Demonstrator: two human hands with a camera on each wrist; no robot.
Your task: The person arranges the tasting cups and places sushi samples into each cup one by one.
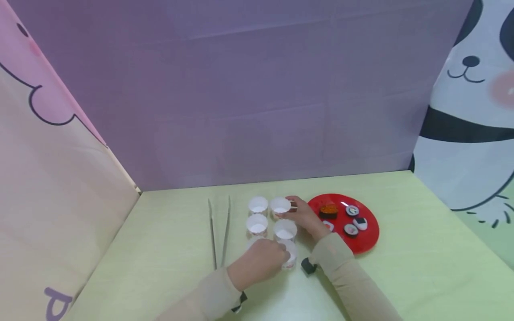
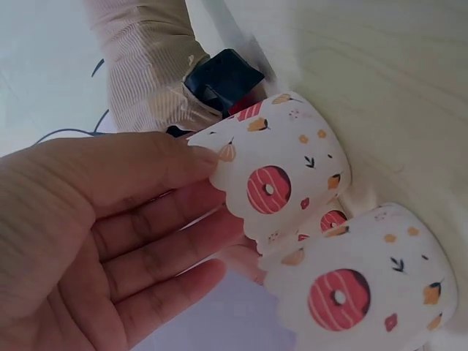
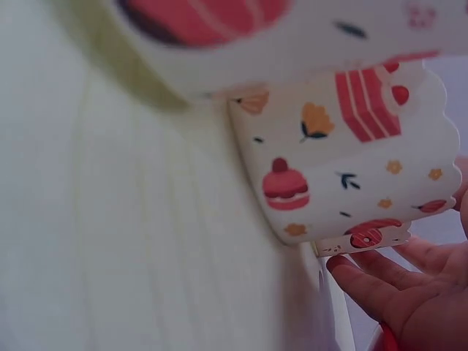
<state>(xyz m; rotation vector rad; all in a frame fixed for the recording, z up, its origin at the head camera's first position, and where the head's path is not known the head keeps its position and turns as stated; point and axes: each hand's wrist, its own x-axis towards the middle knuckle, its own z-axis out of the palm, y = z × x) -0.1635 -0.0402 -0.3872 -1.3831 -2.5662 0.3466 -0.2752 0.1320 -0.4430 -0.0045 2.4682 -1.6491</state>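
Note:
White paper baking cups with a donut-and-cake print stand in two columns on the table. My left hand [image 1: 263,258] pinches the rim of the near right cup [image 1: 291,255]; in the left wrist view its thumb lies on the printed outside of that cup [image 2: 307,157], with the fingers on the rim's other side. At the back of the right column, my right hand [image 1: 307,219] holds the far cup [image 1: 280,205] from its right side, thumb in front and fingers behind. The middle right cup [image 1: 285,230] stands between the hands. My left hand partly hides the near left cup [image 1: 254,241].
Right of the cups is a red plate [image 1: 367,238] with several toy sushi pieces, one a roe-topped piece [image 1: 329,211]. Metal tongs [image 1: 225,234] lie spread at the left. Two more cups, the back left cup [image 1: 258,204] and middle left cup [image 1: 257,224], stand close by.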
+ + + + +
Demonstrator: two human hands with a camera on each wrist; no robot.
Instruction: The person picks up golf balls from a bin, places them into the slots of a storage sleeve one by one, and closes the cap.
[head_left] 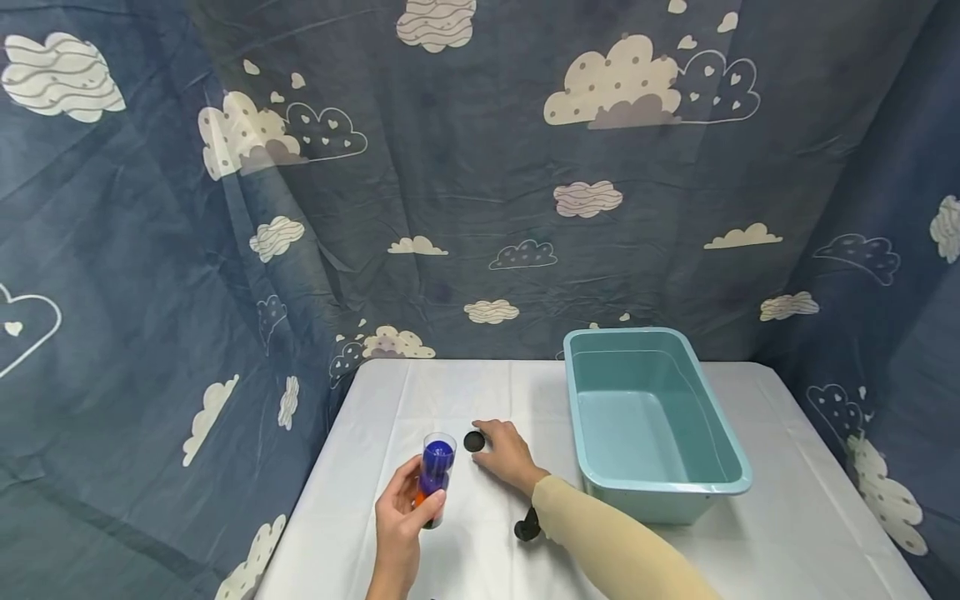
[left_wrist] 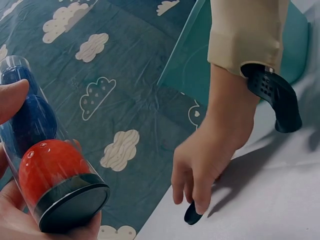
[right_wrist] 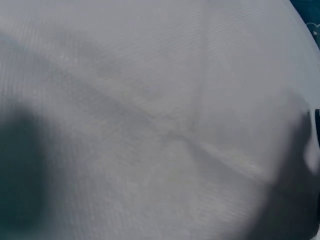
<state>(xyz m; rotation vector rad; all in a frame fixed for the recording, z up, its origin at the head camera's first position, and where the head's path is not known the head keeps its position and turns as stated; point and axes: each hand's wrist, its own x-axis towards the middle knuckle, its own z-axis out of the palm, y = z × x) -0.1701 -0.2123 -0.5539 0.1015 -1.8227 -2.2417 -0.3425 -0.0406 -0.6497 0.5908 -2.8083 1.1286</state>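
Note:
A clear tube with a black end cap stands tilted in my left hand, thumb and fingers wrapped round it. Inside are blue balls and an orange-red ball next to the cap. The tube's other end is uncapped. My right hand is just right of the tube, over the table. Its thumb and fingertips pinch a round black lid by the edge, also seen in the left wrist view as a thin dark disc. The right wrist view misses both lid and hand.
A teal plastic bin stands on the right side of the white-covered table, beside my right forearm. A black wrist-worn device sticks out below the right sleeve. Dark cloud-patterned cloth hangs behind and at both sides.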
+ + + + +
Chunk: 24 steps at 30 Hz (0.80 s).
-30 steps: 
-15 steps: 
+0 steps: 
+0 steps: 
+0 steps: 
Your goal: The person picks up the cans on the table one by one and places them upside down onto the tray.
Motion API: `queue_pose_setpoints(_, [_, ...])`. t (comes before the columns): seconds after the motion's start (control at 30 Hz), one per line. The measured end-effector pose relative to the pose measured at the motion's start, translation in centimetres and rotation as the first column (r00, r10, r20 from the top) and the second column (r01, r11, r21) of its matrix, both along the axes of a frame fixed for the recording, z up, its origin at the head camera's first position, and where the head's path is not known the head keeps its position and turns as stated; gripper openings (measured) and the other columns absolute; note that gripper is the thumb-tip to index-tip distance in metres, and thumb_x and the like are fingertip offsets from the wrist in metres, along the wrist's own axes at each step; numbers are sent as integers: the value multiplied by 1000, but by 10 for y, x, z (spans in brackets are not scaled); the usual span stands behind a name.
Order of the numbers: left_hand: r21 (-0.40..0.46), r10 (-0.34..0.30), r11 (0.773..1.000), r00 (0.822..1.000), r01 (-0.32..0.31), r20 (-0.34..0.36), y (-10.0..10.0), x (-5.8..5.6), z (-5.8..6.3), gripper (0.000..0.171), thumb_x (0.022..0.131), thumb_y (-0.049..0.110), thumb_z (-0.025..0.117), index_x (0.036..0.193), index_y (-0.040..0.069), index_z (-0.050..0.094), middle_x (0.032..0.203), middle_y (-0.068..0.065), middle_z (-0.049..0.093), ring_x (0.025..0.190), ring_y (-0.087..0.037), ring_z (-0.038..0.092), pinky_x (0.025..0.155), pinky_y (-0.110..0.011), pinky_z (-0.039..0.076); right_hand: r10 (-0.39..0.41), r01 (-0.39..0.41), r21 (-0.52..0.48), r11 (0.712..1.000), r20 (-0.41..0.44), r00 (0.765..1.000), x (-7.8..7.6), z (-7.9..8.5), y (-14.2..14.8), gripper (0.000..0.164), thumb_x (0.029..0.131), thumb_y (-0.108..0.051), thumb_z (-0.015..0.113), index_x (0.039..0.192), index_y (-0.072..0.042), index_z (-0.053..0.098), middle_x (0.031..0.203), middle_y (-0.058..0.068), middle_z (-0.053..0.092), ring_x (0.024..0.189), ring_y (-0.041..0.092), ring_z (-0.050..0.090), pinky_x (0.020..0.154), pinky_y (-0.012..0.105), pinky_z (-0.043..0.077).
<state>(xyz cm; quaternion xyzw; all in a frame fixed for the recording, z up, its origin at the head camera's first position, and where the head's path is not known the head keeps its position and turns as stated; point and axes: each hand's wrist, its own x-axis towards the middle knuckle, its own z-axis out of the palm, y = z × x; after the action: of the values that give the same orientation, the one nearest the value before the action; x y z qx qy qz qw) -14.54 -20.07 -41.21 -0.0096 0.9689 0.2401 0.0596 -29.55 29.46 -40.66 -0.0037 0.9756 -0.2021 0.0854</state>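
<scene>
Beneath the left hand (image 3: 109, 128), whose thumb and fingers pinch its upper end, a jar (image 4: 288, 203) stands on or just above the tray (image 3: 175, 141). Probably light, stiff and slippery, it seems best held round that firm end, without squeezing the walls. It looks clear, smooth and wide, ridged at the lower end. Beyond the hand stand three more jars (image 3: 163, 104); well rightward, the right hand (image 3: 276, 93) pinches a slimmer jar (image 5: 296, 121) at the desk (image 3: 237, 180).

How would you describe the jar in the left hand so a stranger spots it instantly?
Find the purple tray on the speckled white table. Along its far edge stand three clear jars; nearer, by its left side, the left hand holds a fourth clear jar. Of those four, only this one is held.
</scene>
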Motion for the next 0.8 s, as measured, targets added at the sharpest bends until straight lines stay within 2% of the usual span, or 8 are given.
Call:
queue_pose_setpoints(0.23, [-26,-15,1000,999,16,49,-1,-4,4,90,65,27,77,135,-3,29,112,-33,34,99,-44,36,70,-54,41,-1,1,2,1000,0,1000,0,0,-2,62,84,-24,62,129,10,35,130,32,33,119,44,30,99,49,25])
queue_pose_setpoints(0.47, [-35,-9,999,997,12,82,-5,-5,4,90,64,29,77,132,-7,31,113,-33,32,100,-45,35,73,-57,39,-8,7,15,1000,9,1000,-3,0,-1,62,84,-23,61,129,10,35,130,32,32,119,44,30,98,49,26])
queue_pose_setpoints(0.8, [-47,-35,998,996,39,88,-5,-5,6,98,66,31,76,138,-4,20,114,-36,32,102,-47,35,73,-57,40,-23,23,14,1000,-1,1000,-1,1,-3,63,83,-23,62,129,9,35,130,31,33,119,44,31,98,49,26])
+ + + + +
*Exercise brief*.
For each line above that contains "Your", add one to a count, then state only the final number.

*Solution for this task*.
2